== REQUIRED ACTION ==
In the entries below, find the line with "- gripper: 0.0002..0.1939" and the line with "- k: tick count"; give again those lines and every line between them, exactly.

== INFORMATION ==

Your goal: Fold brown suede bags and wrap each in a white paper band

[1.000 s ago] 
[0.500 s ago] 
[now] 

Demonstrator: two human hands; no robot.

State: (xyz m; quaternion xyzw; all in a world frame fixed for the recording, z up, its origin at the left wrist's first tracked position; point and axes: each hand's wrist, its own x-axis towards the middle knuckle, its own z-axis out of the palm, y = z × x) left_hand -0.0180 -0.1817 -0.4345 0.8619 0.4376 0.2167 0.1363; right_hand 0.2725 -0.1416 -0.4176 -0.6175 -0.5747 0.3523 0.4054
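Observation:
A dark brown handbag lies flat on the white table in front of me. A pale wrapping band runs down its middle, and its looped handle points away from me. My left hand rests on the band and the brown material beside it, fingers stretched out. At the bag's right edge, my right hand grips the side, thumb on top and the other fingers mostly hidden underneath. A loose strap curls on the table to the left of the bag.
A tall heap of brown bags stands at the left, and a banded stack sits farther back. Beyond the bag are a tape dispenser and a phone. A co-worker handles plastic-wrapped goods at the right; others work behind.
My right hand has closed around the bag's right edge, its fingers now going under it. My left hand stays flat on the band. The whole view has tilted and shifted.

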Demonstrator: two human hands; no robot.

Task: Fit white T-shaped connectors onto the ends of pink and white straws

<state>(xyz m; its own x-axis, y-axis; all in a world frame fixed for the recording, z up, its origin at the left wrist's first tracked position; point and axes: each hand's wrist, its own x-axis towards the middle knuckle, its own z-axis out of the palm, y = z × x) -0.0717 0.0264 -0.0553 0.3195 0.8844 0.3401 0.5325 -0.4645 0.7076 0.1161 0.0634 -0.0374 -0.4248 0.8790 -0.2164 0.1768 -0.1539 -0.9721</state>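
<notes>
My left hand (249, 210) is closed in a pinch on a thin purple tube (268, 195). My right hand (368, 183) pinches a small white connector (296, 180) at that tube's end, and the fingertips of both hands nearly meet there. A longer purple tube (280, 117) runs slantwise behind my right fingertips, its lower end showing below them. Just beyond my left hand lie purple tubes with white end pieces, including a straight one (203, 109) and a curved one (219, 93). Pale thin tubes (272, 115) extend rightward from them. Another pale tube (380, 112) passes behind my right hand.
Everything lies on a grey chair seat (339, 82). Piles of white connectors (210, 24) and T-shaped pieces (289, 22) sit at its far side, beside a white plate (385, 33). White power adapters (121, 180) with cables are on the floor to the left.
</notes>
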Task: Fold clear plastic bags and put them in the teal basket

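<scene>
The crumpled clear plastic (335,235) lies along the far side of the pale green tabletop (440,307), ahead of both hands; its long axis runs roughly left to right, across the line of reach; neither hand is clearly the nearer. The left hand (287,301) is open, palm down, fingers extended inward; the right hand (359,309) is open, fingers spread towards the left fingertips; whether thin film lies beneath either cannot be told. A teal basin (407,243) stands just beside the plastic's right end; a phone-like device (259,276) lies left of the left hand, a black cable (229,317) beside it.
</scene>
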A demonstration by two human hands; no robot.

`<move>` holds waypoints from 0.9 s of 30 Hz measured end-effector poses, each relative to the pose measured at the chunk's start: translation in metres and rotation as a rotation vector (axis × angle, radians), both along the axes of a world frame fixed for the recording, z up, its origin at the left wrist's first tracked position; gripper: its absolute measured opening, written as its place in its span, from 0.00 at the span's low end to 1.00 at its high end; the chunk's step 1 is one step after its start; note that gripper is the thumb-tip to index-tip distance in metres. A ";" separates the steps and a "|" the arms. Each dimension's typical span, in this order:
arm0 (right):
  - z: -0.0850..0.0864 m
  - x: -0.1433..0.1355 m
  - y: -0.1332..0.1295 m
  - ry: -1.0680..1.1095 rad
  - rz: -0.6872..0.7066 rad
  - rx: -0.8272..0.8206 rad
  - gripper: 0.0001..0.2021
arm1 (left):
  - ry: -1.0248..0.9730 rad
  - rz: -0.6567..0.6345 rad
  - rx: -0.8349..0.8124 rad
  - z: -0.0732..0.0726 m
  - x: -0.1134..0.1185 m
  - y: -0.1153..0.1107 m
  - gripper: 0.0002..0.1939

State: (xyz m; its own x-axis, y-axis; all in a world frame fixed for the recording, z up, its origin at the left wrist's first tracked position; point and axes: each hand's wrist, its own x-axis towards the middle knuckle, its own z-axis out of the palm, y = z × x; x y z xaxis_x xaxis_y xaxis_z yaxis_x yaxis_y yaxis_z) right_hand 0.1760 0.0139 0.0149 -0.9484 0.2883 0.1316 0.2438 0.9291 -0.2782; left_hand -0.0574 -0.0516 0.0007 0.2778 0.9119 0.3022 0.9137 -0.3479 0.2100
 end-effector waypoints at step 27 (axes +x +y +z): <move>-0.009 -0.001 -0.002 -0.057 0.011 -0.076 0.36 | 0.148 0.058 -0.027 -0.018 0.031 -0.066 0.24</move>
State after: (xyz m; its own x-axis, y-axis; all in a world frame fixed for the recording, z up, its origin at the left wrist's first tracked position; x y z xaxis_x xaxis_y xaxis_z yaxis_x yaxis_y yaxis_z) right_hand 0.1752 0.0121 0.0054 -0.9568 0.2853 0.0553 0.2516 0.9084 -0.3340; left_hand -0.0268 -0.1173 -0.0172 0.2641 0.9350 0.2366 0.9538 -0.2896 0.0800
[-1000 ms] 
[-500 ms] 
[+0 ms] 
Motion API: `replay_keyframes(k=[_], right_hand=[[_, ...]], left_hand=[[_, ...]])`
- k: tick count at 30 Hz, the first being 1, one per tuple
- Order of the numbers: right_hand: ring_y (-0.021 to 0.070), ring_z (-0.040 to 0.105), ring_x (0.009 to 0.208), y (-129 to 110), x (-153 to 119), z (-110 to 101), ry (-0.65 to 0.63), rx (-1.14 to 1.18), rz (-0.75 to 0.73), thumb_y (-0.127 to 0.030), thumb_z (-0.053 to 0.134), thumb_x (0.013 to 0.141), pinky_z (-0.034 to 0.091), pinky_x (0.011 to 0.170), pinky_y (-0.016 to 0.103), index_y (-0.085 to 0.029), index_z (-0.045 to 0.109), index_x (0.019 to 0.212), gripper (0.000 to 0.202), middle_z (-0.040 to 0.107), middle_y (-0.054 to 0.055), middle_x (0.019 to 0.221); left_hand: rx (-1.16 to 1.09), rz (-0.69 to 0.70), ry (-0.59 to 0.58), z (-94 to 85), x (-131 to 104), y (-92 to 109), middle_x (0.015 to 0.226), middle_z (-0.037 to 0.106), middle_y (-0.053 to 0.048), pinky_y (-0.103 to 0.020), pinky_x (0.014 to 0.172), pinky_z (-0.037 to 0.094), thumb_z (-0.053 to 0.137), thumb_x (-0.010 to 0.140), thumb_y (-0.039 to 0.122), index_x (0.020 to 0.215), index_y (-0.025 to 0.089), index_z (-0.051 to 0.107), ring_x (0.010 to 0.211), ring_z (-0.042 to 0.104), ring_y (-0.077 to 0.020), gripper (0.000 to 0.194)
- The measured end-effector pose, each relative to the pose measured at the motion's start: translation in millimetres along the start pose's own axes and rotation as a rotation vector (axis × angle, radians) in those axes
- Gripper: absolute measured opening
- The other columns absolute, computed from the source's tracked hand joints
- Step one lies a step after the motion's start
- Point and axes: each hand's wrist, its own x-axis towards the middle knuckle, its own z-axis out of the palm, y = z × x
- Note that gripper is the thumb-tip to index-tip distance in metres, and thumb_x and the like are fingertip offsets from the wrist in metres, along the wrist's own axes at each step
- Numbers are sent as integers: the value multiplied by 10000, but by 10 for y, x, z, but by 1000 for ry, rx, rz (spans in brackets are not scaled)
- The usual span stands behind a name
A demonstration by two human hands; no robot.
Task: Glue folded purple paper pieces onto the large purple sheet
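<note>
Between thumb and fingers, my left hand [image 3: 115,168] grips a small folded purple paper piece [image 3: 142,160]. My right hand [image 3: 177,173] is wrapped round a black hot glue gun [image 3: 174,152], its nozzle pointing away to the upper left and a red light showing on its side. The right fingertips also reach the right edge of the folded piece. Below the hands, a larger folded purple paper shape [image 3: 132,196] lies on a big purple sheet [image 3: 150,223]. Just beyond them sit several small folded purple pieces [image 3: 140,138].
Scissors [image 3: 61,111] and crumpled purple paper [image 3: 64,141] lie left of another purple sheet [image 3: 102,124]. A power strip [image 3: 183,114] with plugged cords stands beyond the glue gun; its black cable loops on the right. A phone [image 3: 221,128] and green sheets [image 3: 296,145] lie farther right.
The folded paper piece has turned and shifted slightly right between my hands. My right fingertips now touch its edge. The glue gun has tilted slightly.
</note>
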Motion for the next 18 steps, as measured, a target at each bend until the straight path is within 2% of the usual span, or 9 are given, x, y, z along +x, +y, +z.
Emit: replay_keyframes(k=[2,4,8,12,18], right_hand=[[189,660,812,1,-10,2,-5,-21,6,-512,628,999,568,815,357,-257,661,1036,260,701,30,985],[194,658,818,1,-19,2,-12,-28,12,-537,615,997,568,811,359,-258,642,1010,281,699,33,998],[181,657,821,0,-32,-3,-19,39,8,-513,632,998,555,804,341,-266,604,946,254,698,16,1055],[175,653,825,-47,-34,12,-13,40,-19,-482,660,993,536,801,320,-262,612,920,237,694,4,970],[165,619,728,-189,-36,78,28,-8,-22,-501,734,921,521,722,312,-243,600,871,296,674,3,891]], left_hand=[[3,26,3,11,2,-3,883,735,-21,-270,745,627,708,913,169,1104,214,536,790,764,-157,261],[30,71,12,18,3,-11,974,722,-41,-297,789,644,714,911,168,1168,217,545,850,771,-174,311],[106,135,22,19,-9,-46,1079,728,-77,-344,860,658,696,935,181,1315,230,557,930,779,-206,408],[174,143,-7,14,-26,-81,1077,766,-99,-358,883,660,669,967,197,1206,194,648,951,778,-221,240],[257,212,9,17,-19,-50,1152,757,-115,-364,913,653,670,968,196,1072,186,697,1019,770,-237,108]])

== WRITTEN RESPONSE ==
  - gripper: 0.0002..0.1939

State: (xyz m; its own x-axis, y-axis; all in a world frame fixed for the recording, z up, its origin at the left wrist's first tracked position; point and axes: each hand's wrist, its own x-axis towards the middle knuckle, its own z-axis out of the palm, y = z × x; x y z xaxis_x xaxis_y xaxis_z yaxis_x yaxis_y yaxis_z) right_hand 0.1760 0.0139 0.0149 -0.9484 0.2883 0.1316 0.2438 0.9291 -0.2782; left_hand -0.0574 -0.0516 0.0007 0.2778 0.9119 0.3022 0.9137 -0.3479 0.2100
 end-effector waypoints at step 27 (axes +x +y +z): <move>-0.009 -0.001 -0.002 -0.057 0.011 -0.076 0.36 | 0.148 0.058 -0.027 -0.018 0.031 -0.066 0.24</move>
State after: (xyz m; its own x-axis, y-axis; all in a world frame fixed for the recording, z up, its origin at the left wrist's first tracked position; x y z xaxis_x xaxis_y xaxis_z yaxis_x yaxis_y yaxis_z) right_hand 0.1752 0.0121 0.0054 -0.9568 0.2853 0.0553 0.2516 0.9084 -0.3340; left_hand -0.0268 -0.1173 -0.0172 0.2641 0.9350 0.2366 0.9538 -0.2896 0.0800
[-1000 ms] 
[-500 ms] 
[+0 ms] 
Motion API: `replay_keyframes(k=[_], right_hand=[[_, ...]], left_hand=[[_, ...]])`
- k: tick count at 30 Hz, the first being 1, one per tuple

No further output is required, since the answer is complete.